Instructions to follow: From the entries below, copy every line that has the word "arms".

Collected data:
+--

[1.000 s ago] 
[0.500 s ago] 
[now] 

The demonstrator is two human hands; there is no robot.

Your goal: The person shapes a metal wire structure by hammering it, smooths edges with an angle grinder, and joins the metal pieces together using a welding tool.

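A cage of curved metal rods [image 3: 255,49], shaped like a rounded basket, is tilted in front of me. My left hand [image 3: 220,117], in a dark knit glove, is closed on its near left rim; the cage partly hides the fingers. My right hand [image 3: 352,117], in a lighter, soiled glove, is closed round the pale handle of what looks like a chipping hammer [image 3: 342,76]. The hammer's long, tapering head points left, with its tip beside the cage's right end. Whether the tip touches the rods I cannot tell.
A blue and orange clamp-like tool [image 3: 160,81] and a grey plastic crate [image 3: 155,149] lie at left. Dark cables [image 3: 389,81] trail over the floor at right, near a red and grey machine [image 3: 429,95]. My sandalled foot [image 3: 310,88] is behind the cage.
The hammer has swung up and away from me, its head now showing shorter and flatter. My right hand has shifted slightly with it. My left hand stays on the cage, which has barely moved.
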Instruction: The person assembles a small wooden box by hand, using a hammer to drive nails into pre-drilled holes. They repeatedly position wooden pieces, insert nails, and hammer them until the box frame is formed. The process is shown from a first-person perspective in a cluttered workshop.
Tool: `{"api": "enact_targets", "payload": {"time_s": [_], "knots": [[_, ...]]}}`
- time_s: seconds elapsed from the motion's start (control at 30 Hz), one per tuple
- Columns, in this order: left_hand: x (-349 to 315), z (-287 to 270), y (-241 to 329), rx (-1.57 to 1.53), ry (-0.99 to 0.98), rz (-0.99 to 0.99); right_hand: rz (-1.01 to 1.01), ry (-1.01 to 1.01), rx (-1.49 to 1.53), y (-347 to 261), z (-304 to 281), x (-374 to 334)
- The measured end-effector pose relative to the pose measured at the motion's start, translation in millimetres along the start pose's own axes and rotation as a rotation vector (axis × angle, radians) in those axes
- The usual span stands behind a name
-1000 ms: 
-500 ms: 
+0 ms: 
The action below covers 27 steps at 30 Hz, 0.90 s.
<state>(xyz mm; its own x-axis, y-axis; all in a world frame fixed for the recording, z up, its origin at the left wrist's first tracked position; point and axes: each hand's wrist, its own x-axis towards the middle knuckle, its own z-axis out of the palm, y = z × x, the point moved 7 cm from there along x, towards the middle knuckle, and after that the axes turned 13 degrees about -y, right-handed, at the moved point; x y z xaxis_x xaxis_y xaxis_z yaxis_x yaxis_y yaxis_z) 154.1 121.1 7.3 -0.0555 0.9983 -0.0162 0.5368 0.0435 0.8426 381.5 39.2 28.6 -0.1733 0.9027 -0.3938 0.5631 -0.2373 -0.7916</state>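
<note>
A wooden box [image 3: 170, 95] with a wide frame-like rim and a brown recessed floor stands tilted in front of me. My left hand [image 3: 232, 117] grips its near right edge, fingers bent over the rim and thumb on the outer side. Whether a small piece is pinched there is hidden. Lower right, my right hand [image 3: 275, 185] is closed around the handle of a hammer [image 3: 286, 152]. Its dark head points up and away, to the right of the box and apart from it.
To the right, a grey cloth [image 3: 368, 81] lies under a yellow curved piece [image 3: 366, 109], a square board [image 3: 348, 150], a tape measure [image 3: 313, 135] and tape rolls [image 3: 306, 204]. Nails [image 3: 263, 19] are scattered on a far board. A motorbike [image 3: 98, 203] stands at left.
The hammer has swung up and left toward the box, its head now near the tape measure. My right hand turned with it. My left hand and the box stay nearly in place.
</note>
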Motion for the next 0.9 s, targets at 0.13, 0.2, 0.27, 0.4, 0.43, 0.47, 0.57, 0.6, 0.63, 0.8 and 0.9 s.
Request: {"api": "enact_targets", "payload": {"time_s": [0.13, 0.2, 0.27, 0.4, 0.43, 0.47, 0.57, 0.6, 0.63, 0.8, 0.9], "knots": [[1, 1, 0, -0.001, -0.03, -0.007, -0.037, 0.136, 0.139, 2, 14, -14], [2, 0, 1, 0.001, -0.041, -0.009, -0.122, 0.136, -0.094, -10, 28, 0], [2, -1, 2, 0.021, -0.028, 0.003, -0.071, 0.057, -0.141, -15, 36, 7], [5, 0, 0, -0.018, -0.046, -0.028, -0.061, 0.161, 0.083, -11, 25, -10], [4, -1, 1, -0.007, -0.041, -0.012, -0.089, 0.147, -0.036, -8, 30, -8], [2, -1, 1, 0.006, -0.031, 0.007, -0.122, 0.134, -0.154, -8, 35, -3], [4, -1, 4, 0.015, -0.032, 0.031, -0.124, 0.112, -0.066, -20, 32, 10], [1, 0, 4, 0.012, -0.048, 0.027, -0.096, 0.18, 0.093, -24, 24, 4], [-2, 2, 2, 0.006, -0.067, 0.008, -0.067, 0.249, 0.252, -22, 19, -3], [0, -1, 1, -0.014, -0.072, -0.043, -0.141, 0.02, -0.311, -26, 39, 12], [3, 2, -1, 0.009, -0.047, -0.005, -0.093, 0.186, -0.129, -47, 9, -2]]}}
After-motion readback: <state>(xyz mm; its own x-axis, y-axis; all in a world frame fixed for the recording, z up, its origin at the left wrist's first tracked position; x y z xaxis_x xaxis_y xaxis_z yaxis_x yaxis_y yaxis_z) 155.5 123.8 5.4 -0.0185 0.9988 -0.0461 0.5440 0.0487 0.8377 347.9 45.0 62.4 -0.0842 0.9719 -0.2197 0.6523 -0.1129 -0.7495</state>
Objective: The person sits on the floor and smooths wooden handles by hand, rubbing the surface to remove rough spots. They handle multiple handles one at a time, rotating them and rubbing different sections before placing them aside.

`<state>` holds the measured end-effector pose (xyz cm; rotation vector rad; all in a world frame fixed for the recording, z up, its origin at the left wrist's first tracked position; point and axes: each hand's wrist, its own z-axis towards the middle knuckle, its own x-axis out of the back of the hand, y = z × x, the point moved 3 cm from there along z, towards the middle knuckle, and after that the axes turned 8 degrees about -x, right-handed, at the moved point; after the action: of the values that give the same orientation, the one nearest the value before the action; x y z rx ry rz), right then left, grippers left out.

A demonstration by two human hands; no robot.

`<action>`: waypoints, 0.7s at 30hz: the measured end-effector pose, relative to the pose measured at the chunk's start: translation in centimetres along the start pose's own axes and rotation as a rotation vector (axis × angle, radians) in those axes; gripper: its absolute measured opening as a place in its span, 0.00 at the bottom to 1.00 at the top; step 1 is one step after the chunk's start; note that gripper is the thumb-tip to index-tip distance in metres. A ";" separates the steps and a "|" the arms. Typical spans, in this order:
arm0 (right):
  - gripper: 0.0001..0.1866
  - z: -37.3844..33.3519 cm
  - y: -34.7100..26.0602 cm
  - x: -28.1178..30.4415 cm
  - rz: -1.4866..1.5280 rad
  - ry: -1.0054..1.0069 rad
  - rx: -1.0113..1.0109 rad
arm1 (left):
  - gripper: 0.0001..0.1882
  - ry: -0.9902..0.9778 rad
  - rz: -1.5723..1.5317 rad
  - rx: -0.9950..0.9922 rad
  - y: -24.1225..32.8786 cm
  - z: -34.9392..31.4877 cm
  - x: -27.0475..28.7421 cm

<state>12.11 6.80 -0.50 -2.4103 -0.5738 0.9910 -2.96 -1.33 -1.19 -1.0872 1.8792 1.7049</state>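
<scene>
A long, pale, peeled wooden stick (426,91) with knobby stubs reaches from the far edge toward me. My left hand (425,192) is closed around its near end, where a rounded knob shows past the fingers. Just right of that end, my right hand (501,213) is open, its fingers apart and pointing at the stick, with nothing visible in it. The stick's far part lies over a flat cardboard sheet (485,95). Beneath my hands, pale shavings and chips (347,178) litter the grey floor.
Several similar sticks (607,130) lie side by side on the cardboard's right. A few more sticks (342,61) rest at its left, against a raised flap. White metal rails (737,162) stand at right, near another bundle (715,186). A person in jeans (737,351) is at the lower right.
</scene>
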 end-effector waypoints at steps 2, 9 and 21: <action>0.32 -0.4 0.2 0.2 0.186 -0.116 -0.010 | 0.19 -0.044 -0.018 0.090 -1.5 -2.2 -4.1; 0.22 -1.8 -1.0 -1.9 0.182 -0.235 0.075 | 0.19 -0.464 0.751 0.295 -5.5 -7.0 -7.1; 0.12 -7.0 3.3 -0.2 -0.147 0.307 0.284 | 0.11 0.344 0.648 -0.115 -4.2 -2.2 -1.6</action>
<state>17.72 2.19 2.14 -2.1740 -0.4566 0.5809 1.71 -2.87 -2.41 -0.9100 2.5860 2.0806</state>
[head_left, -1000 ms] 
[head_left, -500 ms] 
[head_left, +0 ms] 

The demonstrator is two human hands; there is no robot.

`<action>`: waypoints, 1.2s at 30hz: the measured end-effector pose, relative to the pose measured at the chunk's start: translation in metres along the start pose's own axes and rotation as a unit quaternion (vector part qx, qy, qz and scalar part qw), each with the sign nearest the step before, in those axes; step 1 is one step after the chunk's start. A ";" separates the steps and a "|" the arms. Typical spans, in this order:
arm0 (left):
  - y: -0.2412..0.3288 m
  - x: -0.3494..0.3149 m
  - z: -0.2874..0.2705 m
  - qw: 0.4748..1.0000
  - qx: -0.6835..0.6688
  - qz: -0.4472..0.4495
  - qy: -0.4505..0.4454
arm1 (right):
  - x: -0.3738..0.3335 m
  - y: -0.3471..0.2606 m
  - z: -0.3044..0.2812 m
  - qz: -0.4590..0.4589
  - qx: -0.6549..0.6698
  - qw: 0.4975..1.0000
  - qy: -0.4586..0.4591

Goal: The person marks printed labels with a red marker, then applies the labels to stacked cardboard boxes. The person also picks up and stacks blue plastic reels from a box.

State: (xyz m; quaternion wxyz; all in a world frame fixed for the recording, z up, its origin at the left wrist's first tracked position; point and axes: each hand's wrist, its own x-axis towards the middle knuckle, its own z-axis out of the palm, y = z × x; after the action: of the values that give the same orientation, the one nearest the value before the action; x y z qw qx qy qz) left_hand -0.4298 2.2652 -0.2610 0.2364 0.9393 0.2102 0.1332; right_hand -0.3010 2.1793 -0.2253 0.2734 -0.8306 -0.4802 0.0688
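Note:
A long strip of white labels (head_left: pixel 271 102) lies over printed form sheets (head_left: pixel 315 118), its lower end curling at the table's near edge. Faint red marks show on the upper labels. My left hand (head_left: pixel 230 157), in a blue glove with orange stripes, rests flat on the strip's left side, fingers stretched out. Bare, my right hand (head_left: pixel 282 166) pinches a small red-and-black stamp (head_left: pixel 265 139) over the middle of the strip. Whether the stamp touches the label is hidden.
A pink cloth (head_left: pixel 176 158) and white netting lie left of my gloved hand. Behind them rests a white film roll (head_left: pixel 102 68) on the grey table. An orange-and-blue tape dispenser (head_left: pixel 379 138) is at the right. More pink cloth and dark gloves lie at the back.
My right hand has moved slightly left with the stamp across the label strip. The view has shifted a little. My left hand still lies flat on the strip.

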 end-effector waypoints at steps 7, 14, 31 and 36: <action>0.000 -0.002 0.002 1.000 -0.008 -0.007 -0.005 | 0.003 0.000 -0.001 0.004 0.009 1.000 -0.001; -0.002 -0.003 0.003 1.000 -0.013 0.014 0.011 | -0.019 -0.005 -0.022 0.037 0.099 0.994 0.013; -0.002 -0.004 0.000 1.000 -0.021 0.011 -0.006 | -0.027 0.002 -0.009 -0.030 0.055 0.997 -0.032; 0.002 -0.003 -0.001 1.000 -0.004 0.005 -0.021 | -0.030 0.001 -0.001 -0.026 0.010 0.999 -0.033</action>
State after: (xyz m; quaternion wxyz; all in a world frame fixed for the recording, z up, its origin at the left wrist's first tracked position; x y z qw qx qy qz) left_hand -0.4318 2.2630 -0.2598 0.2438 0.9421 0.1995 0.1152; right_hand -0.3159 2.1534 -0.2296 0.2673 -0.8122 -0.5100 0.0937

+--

Task answer:
`<action>`: waypoints, 0.7s at 30hz: the measured end-effector pose, relative to the pose measured at the chunk's start: translation in centimetres along the start pose's own axes and rotation as a rotation vector (axis × angle, radians) in those axes; gripper: its absolute measured opening as a place in its span, 0.00 at the bottom to 1.00 at the top; step 1 is one step after the chunk's start; note that gripper is the thumb-tip to index-tip distance in metres. A ";" separates the steps and a "|" the arms. Typical spans, in this order:
`<action>`: waypoints, 1.2s at 30hz: the measured end-effector pose, relative to the pose measured at the chunk's start: translation in metres along the start pose's own axes and rotation as a unit quaternion (vector part qx, qy, qz and scalar part qw), each with the sign nearest the step before, in those axes; step 1 is one step after the chunk's start. A ";" separates the steps and a "|" the arms. Typical spans, in this order:

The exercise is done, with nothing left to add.